I suppose a chart like this would bring someone back and here I am via multiple requests via my Substack and TSA discord groups. Between that review in June and mid October, the stock really didn’t do a heck of a lot, performing much like you would expect two star financials to do.
For those interested, here is what I had to say about them back in June with a very unflattering summary.
They are nearly a 6 bagger since they dropped their second quarter rising from 20 cents to $1.18 at close yesterday. The big move didn’t really start until about six weeks ago, well before their Q3 financials. So what has changed and will I like them better than I did five months ago?
Balance Sheet:
The ugly balance sheet that I witnessed back in June still exists, even with contract liabilities removed. As of September 30, NURS had a current ratio of .68 that consisted of $1.2M in cash, $115k in receivables and approximately $200k in other short term assets against $2.28M in short term liability commitments due within the next twelve months. We’re dealing with pretty small numbers overall and nothing stands out as a major concern except for the fact their current liquidity does not meet their short term accounts payable commitments. So that’s not great.
The company’s only debt is $800k due to their parent, Victory Square Technologies (VST) in a non-interest bearing loan.
Cash Flow:
Hydreight has generated $386k of operational cash flow through nine months, almost an $800k turnaround from a year ago when their burn rate through three quarters sat at nearly $400k. This is also after burning $160k in Q1, so in the two quarters since have generated $560k via operations. Feels like a pretty big milestone for the company moving to a positive OCF generating company.

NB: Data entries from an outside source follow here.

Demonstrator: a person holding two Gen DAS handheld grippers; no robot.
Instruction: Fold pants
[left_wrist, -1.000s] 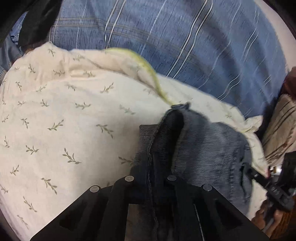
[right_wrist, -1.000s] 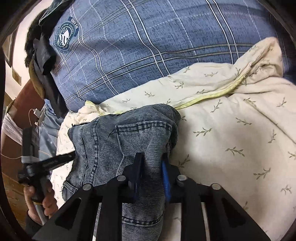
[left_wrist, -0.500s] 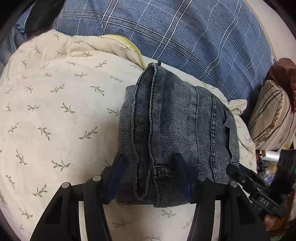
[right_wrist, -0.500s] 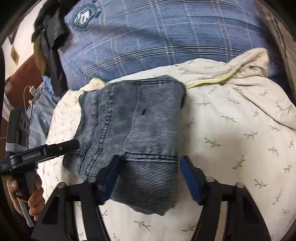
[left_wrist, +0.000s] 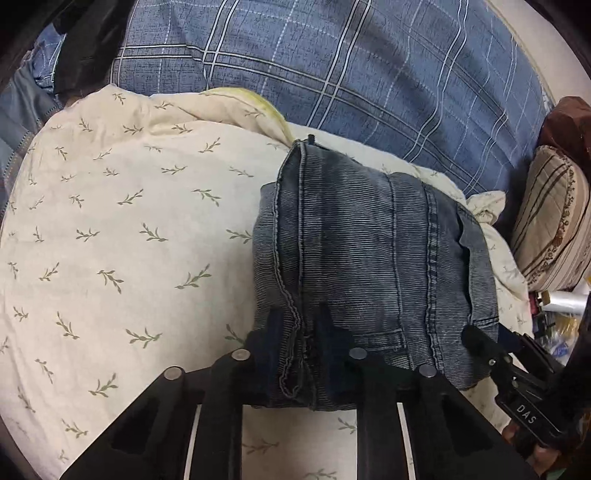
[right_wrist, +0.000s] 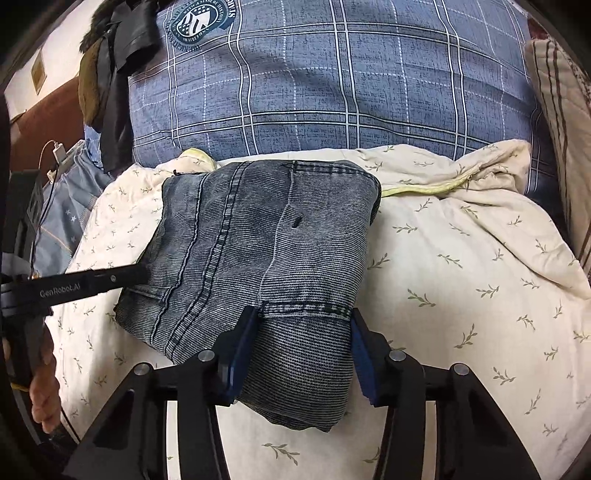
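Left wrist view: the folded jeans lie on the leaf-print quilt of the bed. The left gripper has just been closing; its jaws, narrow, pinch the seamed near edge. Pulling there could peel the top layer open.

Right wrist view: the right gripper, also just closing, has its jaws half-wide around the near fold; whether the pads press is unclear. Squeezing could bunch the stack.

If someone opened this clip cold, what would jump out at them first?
The folded dark jeans lying mid-frame on the cream leaf-print quilt. Both tongs have just been closing: the left tongs pinch the near seam fold, the right tongs bracket the near edge. Behind lies a blue plaid cover.
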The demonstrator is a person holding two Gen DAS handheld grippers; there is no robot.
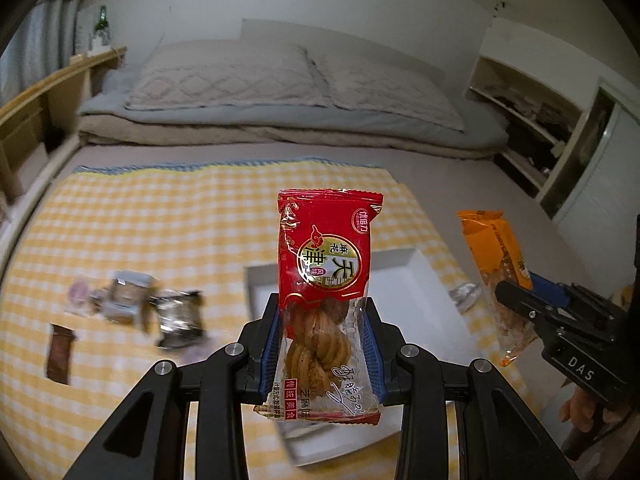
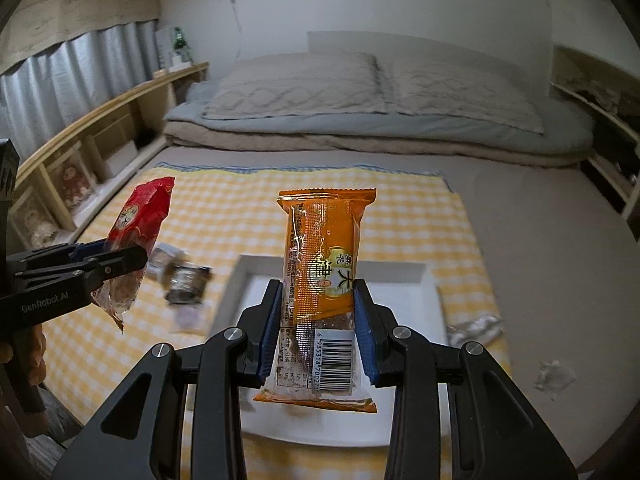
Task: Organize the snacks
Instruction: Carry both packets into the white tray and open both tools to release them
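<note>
My left gripper (image 1: 322, 312) is shut on a red snack packet (image 1: 328, 252) with a twisted pastry inside, held upright above the white tray (image 1: 404, 276). My right gripper (image 2: 318, 300) is shut on an orange snack packet (image 2: 324, 264), also upright above the white tray (image 2: 400, 296). In the left wrist view the right gripper (image 1: 516, 300) and orange packet (image 1: 492, 248) show at the right. In the right wrist view the left gripper (image 2: 120, 264) and red packet (image 2: 136, 224) show at the left. Several small snacks (image 1: 132, 300) lie on the yellow checked cloth (image 1: 160, 220), left of the tray.
A brown sachet (image 1: 60, 354) lies at the cloth's left. A crumpled silver wrapper (image 2: 472, 328) lies right of the tray, another scrap (image 2: 554, 374) on the bare mattress. Pillows and folded bedding (image 1: 280, 92) lie at the far end. Wooden shelves (image 2: 100, 136) line the left, white shelves (image 1: 532, 120) the right.
</note>
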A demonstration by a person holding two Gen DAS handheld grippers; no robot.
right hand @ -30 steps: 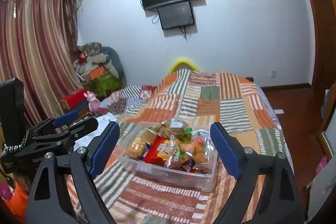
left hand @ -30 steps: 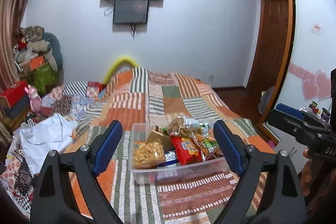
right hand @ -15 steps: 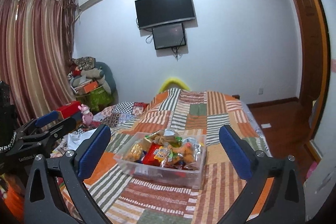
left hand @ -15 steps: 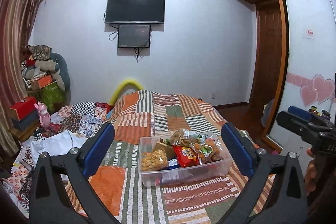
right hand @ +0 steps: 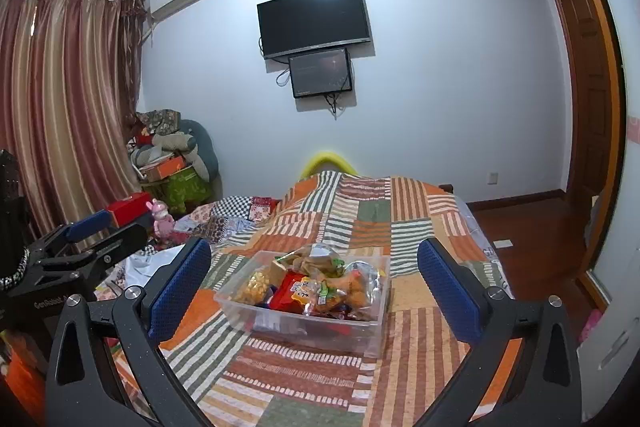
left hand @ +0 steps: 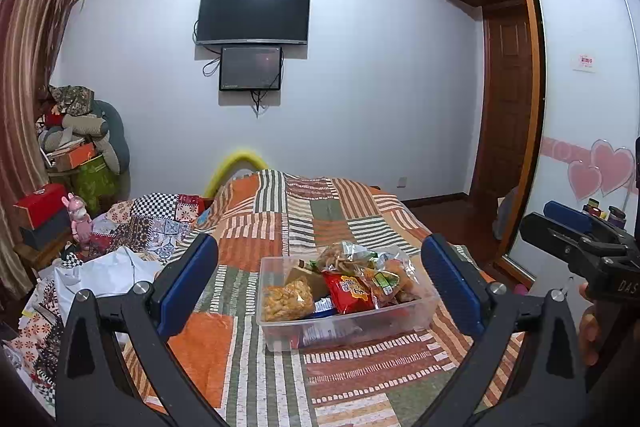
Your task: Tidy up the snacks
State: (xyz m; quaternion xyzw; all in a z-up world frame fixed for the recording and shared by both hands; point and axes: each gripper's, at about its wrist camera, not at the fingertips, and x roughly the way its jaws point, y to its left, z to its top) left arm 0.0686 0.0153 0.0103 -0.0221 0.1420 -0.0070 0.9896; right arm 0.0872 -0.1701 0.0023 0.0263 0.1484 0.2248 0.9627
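Observation:
A clear plastic bin (left hand: 416,311) (right hand: 244,311) full of snack bags sits on a striped patchwork bed. It holds a red packet (left hand: 350,293) (right hand: 290,291), a yellow puffed-snack bag (left hand: 288,301) (right hand: 256,285) and several clear bags. My left gripper (left hand: 320,287) is open and empty, held back from the bin. My right gripper (right hand: 314,285) is open and empty, also short of the bin. Each gripper shows at the edge of the other's view: the right one (left hand: 576,239), the left one (right hand: 88,239).
The patchwork quilt (left hand: 320,219) covers the bed. A white cloth (left hand: 104,271) and checked fabrics lie at its left. Boxes, a pink toy (left hand: 80,219) and piled cushions stand by the curtain. A wardrobe with mirror door (left hand: 584,107) is at right.
Both grippers have pulled back and tilted up from the bin, so it looks smaller and more of the wall and ceiling shows. Both stay open.

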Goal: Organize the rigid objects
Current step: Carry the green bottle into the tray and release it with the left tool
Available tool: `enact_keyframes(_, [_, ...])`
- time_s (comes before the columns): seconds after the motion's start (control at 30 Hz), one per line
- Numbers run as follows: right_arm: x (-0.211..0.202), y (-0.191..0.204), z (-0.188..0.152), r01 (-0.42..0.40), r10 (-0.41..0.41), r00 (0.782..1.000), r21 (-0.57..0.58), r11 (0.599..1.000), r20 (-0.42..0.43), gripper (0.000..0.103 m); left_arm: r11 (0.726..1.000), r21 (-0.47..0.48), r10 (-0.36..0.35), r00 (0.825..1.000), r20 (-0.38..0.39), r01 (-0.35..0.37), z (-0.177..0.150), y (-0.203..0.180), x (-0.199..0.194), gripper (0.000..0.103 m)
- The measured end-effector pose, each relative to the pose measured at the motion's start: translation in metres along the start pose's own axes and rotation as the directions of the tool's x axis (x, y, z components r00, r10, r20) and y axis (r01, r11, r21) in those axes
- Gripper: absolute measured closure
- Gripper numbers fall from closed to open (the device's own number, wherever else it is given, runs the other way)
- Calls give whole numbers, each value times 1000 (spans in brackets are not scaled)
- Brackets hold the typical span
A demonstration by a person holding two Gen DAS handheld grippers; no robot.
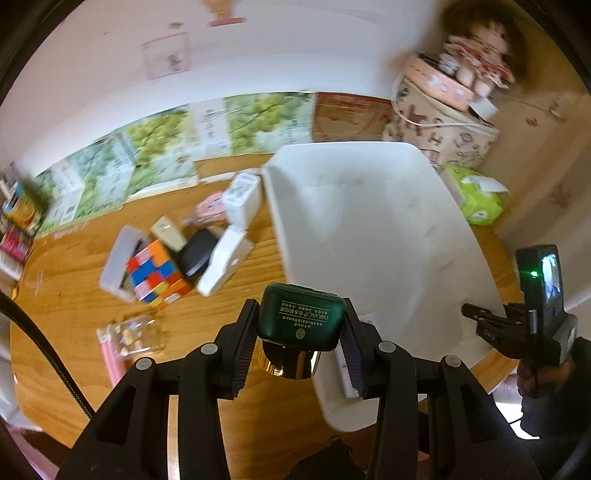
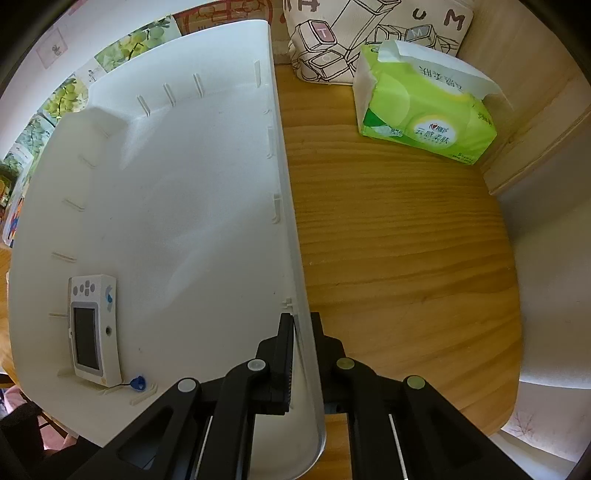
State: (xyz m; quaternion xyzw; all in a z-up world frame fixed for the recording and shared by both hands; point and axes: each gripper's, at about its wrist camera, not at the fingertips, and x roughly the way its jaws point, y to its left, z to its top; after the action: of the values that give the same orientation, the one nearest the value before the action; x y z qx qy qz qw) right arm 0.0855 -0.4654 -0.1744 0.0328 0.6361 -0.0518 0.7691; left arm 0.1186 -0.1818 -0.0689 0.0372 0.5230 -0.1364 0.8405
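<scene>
My left gripper (image 1: 300,325) is shut on a dark green bottle (image 1: 301,317) with a gold cap (image 1: 290,363), held cap-down above the wooden table beside the near left corner of a white bin (image 1: 369,221). My right gripper (image 2: 303,332) is shut on the right wall of the white bin (image 2: 288,221), one finger inside and one outside. It also shows in the left wrist view (image 1: 517,325) at the bin's right edge. A small white handheld device (image 2: 94,328) with a screen lies inside the bin at its near left.
Left of the bin lie a colourful puzzle cube (image 1: 157,271), white boxes (image 1: 225,260), a black case (image 1: 195,253) and a pink packet (image 1: 122,343). A green tissue pack (image 2: 421,110) and a patterned bag (image 2: 369,33) stand to the bin's right.
</scene>
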Motion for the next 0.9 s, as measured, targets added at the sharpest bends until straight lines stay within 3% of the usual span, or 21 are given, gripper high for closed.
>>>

In addition, they utilized $837k buying an intangible asset and for some reason advances $68k to a related party so far in 2024. So despite turning to OCF positive YTD, their cash position has depleted by 32% since the start of the year.
The question here is the current OCF generation enough to offset the liquidity gap in their balance sheet. It looks tight, which made it even more puzzling when the company announced a NCIB program to buy back shares last month. Post financials, they have only bought back 18,500 shares at 40 cents (have yet to hit SEDI filings), and with the share price where it is today, I’d be surprised to see them continue to utilize it here.
The company prides itself on not raising capital since going public in Dec of 2022. I don’t see why they wouldn’t raise 5M shares at a buck right now, it feels like it would be irresponsible to not at least have that discussion, right?
Share Capital:
40.3M shares outstanding, 5% dilution this year all coming through free RSU’s awarded to insiders
613k ITM options all expiring in July and August of next years. None awarded in 2024.
1.7M RSU’s outstanding in an unusual 15% Omnibus SBC plan
Approximately 70% insider ownership with VST holding approx 26.8M of the 40.3M float.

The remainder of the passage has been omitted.